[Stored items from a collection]
· · ·

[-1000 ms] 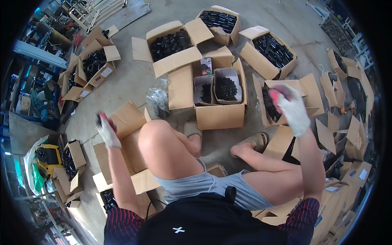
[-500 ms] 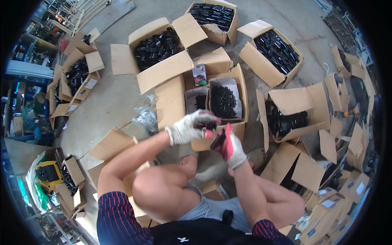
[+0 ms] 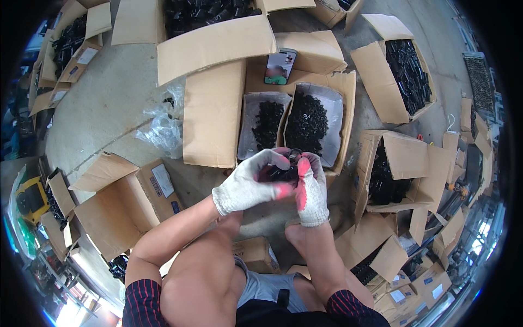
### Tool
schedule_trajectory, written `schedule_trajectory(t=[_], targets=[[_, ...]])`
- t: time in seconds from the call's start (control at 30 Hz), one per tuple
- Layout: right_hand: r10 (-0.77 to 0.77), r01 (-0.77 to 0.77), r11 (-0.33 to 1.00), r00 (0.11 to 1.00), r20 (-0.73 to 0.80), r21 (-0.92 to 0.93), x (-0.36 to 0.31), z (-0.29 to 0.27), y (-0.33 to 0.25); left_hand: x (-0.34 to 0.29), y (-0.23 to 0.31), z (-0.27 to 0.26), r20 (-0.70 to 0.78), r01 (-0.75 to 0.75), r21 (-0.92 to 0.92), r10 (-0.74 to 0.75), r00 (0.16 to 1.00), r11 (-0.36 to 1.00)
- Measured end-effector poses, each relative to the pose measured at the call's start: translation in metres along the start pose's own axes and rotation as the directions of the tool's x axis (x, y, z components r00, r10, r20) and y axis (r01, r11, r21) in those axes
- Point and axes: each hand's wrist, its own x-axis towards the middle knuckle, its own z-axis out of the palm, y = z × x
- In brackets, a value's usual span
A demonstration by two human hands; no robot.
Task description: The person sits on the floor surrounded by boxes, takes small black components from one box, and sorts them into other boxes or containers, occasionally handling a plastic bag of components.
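Black cylindrical parts [image 3: 283, 174], half hidden, uncountable, are gripped by our left hand [image 3: 251, 182] and right hand [image 3: 311, 191] mid-frame; above them we count two grey-lined trays [image 3: 333, 106].

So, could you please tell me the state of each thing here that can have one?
Left hand: gloved, closed around black parts.
Right hand: gloved, gripping at those parts.
Black parts: held between both hands.
Smartphone: propped up, lit.
Left tray: partly filled.
Right tray: partly filled.
Middle carton: open.
Clear plastic bag: crumpled.
Lower-left carton: open.
Upper-right carton: open, well filled.
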Motion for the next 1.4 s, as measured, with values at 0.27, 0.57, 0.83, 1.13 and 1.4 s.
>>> schedule_trajectory(t=[0.27, 0.57, 0.83, 1.13, 1.4], targets=[[-0.303, 0.313, 0.93, 0.95, 0.079, -0.193, -0.006, 0.026, -0.022, 0.006, -0.011, -0.002, -0.032, 0.073, -0.606, -0.117, 0.993, 0.792], [-0.182, 0.175, 0.965, 0.983, -0.017, -0.193, 0.004, 0.022, -0.008, 0.006, -0.018, 0.001, -0.017, 0.072, -0.425, -0.088, 0.996, 0.902], [-0.214, 0.218, 0.93, 0.976, 0.047, -0.297, -0.003, 0.032, -0.001, -0.01, -0.025, 0.0, -0.139, 0.033, -0.517, -0.121, 0.983, 0.856], [-0.287, 0.422, 0.78, 0.898, 0.334, -0.462, -0.003, 0.026, -0.012, -0.005, -0.019, -0.012, -0.118, 0.154, -0.082, -0.164, 0.979, 0.985], [-0.171, 0.289, 0.835, 0.945, 0.28, -0.468, -0.009, 0.024, -0.026, -0.012, -0.005, -0.004, -0.164, 0.059, 0.179, -0.029, 0.986, 0.982]])
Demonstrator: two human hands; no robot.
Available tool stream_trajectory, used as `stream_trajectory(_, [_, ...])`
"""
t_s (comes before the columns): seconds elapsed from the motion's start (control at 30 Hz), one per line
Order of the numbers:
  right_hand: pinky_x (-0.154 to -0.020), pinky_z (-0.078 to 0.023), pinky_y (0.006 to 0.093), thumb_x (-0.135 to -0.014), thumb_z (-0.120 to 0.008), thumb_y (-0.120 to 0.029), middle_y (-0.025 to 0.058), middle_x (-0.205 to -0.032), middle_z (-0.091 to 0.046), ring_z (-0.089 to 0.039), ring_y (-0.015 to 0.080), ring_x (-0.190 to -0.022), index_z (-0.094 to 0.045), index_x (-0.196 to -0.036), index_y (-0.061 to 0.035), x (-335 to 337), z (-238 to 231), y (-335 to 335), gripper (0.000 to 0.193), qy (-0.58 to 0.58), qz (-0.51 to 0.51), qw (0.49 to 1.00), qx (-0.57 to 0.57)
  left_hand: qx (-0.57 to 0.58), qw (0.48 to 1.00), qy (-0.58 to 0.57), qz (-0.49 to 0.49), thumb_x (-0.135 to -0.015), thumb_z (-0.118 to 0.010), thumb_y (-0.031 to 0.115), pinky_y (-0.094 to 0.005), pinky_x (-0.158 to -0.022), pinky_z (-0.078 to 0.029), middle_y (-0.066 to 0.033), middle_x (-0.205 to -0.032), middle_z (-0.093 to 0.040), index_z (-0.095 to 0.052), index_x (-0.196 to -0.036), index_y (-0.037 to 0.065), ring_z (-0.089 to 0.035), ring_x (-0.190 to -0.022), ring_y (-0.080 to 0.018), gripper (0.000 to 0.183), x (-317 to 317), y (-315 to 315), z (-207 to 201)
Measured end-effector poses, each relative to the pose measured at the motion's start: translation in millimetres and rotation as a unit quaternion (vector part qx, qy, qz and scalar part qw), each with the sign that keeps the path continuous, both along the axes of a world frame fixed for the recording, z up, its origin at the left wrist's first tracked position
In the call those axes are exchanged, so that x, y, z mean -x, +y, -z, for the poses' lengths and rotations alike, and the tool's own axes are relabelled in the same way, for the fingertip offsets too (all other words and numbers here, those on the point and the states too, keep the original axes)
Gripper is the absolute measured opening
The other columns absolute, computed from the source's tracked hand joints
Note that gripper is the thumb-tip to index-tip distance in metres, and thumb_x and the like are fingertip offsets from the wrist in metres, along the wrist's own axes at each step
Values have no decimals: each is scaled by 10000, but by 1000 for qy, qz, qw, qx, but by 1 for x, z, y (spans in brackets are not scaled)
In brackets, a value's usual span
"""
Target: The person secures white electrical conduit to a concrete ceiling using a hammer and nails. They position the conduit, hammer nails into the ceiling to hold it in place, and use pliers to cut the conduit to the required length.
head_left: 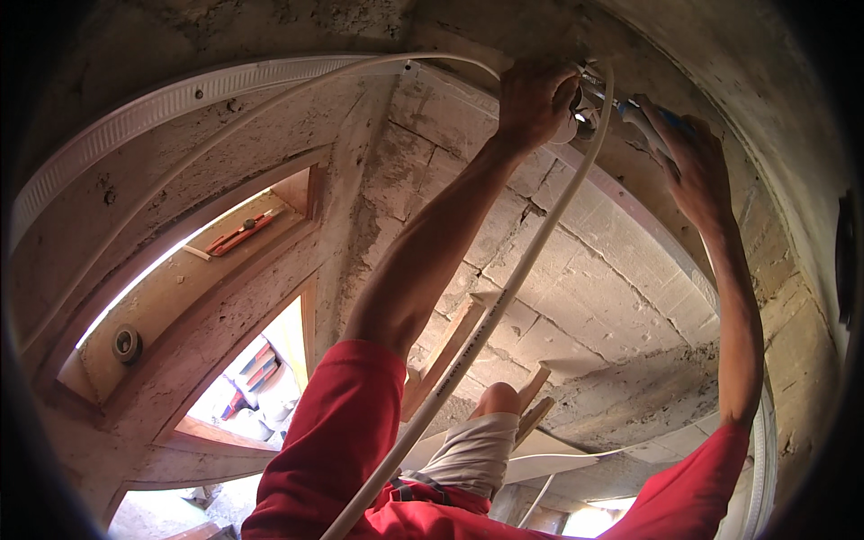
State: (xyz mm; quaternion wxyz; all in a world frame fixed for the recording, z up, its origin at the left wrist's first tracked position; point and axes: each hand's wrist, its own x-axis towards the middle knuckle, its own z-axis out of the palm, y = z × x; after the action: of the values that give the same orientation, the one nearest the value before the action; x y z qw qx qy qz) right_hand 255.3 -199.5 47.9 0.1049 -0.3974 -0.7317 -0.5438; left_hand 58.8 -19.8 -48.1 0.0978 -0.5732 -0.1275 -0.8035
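Note:
Both of my arms reach up to the wall just under the ceiling. My left hand [534, 103] is closed where a thin white pipe [423, 57] runs in along the ceiling edge, with its fingertips beside a small metal part. To its right, my right hand [697, 166] grips a tool with blue and grey handles, apparently pliers [637, 115]. The tool's metal end points toward my left fingertips; what it touches is too small to tell. A white pipe [504, 301] hangs in a curve between my arms, from near the hands down past my body.
A perforated light metal channel [193, 97] follows the wall and ceiling edge. On the window ledge lie an orange-red hand tool [241, 232] and a roll of tape [127, 344]. Rough block wall [576, 270] fills the middle, with wooden pieces [445, 355] below.

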Motion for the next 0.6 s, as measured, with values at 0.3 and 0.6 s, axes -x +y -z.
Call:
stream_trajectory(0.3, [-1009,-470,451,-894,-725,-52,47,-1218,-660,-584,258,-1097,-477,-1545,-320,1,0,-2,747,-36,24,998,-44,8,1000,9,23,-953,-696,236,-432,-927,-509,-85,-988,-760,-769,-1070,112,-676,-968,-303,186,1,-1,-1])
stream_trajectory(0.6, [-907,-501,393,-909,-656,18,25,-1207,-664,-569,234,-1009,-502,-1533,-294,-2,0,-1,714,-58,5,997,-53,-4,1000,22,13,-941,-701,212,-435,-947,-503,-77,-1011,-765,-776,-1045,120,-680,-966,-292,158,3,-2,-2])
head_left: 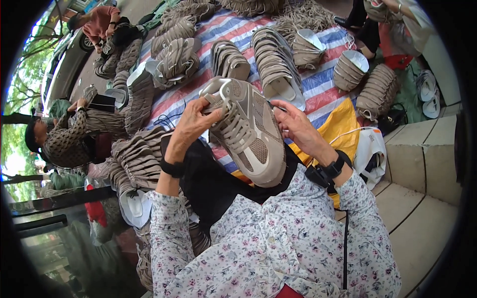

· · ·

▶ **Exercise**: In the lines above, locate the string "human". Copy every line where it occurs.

▶ **Response below**:
A demonstration by two human hands; no robot.
Demonstrator: two human hands; no robot.

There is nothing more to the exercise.